### Supplied information

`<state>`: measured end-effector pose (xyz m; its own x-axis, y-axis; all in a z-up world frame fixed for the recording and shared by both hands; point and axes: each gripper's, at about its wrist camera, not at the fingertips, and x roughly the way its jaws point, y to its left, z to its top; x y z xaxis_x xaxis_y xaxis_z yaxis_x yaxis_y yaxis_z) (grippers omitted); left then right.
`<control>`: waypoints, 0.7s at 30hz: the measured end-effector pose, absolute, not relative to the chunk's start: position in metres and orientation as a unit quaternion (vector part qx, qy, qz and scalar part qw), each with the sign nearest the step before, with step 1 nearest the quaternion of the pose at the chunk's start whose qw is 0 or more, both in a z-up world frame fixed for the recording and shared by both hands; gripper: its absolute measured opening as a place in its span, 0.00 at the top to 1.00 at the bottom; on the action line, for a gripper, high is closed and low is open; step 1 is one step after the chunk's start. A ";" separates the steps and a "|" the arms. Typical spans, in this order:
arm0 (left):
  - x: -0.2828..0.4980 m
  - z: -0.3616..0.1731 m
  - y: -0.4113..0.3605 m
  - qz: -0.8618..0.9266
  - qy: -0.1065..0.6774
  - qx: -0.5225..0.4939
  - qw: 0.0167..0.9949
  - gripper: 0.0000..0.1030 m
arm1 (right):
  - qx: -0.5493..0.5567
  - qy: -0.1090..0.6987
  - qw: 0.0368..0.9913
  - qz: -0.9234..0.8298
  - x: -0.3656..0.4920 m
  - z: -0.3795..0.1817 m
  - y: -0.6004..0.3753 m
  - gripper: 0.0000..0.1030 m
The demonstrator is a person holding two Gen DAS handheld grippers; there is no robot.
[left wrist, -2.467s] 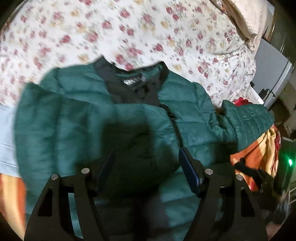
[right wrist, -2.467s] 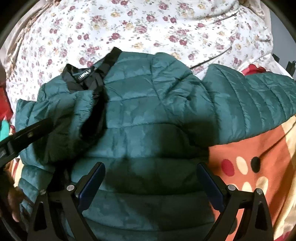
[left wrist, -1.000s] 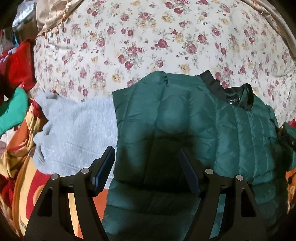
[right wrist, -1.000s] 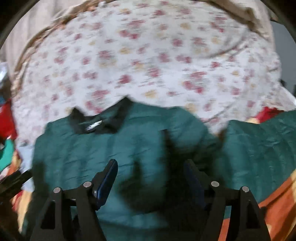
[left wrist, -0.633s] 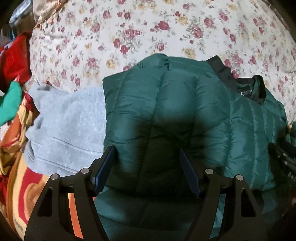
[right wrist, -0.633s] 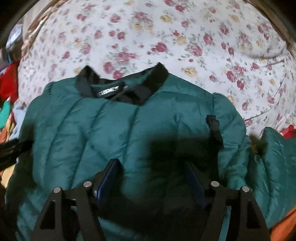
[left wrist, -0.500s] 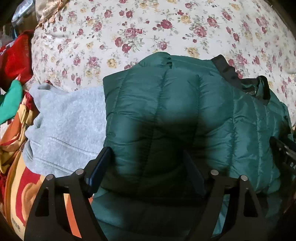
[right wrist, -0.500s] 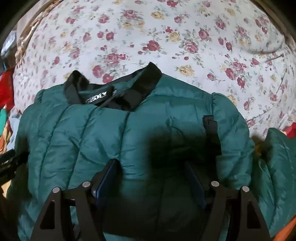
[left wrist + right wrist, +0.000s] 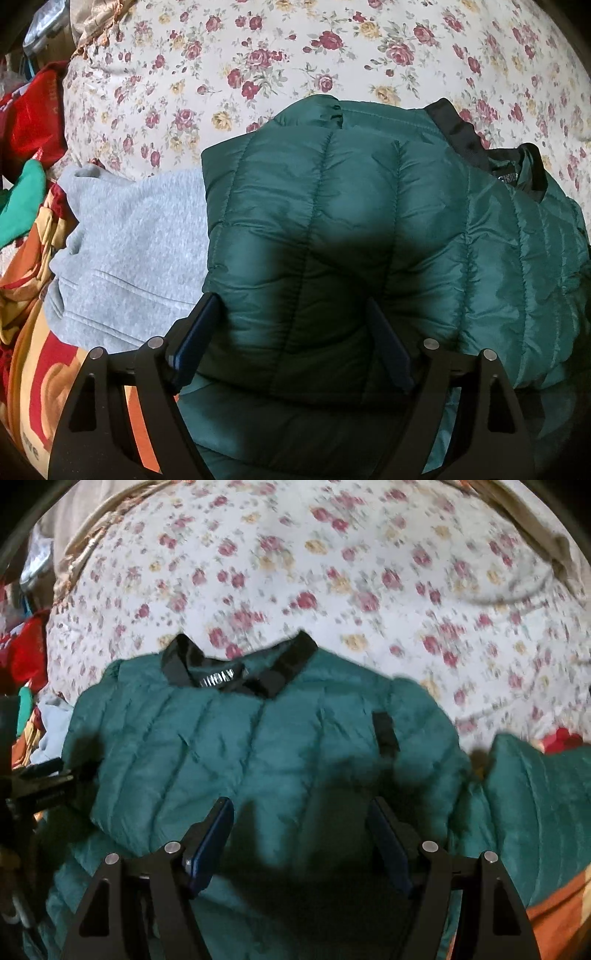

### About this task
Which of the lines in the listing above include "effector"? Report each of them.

### Response area
`<state>`: measured end-effector pose (xyz m; its own x-axis, y-axis; all in a z-up world frame fixed for the recording and shared by both hands; point and axes: each gripper's, at about its wrist camera, not at the fingertips, and x roughly the way its jaws point, y to its left, z to its top; x y z xaxis_x xaxis_y xaxis_z yaxis_x yaxis_y yaxis_z) (grippers omitted); left then right.
`<control>`: waypoints, 0.7s at 30hz: the measured end-effector pose, absolute, not relative to the chunk's start: position in metres and orientation as a unit quaternion (vector part qx, qy, qz and scalar part qw), each with the sign nearest the step before, with step 1 nearest the quaternion of the pose at the chunk's start whose qw is 0 or more, both in a z-up world frame fixed for the recording and shared by both hands; gripper: its absolute measured opening as a place in its span, 0.00 at the top to 1.00 at the bottom; on the action line, for a gripper, high is closed and low is open; step 1 is one step after the chunk's start. A ";" separates the steps and a "|" the arms. Typical spans, in this order:

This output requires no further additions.